Our research

While collaborating on genome-scale characterization of different tumor entities, the lab is focused on following topics:

Comprehensive molecular understanding of renal cell carcinoma

Renal cell carcinoma (RCC) is the most common form of kidney tumor. RCC has different subtypes with clear cell (ccRCC; conventional) subtype being the most frequently diagnosed one affecting 75-80% of RCCs. The incidence of RCC is increasing worldwide, and clinical management is challenged by significant heterogeneity in patient outcome due to the lack of robust biological markers for routine clinical use. Furthermore, it is essential to identify novel therapies as RCCs are resistant to conventional therapies, such as chemotherapy.

We use cutting-edge genomic technologies, including single-cell and spatial omics to identify biomarkers and therapeutic targets for RCCs. While, our initial focus in ccRCC is on establishing biomarkers for prognosis and identifying therapeutic targets, our research in other and rare RCCs is concentrated on precise diagnosis and defining genomic drivers of those tumors. Our research in the field of RCC is supported by access to unique cohorts and datasets including the McGill/MUHC RCC biobank, and our extensive collaboration network across the globe.

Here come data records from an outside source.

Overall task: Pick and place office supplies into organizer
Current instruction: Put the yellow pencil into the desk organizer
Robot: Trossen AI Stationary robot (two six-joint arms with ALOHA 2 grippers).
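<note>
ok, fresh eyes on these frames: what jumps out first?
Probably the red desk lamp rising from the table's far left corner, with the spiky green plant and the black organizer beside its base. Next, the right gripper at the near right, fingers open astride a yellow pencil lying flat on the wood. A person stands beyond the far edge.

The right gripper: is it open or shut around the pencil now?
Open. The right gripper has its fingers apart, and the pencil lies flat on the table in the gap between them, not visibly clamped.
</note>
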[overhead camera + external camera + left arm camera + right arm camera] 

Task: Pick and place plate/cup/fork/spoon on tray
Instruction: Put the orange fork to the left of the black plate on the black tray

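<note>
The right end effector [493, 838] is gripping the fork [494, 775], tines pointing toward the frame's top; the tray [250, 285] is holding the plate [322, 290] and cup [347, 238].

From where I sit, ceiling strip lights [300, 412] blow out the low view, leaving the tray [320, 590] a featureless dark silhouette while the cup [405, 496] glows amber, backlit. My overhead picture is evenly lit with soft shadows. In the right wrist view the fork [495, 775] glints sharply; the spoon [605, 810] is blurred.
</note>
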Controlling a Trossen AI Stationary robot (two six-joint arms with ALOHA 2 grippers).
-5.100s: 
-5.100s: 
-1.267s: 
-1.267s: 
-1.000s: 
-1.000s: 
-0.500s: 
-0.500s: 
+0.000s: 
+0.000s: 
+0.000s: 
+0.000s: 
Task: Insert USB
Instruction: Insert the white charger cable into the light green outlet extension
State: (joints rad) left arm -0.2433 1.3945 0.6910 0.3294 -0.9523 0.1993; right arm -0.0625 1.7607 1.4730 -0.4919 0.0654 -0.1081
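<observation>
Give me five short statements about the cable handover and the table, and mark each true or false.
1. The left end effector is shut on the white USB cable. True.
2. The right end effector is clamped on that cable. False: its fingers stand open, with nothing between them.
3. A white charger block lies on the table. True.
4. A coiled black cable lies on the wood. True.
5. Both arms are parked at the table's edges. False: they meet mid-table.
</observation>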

Systems level understanding of complex disorders through integrating single-cell and spatial omics

Single-cell transcriptomic analysis has opened new avenues to investigate molecular underpinnings of human disorders at a ‘systems level’ by capturing functional status of single cells, from different lineages, that cohabit in the same environment, and how they interact to drive disease. Nevertheless, the currently available technologies provide only a partial view of disease mechanisms due to the challenges related to tissue preparation to obtain high quality samples, the lack of the unbiased single cell proteomics approaches. This is especially challenging for immune-driven diseases and cancer, where the tissue composition is dramatically altered by immune cell infiltration and changes in the micro-environment. We adapt and apply state state-of-the-art spatial profiling technology and methods, together with innovative data analysis tools, to map cell-cell communications that are active in diseased tissues. We seek to deliver functional maps of cell-cell circuits in diseases by integrating the single-cell profiles with spatially-resolved landscapes of transcriptome and proteome to understand complex disorders at a systems level.

Investigating intra-tumoral heterogeneity and its contribution to tumor progression

Approaches to stratifying risk or tailoring therapy for individual cancer patients based on the molecular profile of their tumor biopsy are complicated by the existence of genetic heterogeneity (representing distinct populations of cancer cells with different sets of mutations; subclones) both within and across tumors. Furthermore, across tumor sites, genomes of disseminated cancer cells may have similarities at the onset of metastatic disease, but substantial changes in the genetic composition occur spatially and over time, supporting the suggestion that the expansion of aggressive driver clone(s) and the emergence of relevant subclones correlate with development of incurable disease and potential therapeutic resistance. Our lab has optimized protocols of NGS on minutes amount of fragmented DNA (e.g. cell-free DNA) as well as on DNA isolated from Formalin-fixed, paraffin-embedded (FFPE) samples providing an opportunity to analyze archived primary tumors of patients affected with metastatic or recurrent disease. We investigate the heterogeneous clonal composition of primary and metastatic tumors in order to study clonal evolution in cancer metastasis. Furthermore, we expand our analyses to include dynamics of cell-free tumor DNA (ctDNA) to facilitate clinical applications of our findings through non-invasive liquid biopsy approaches.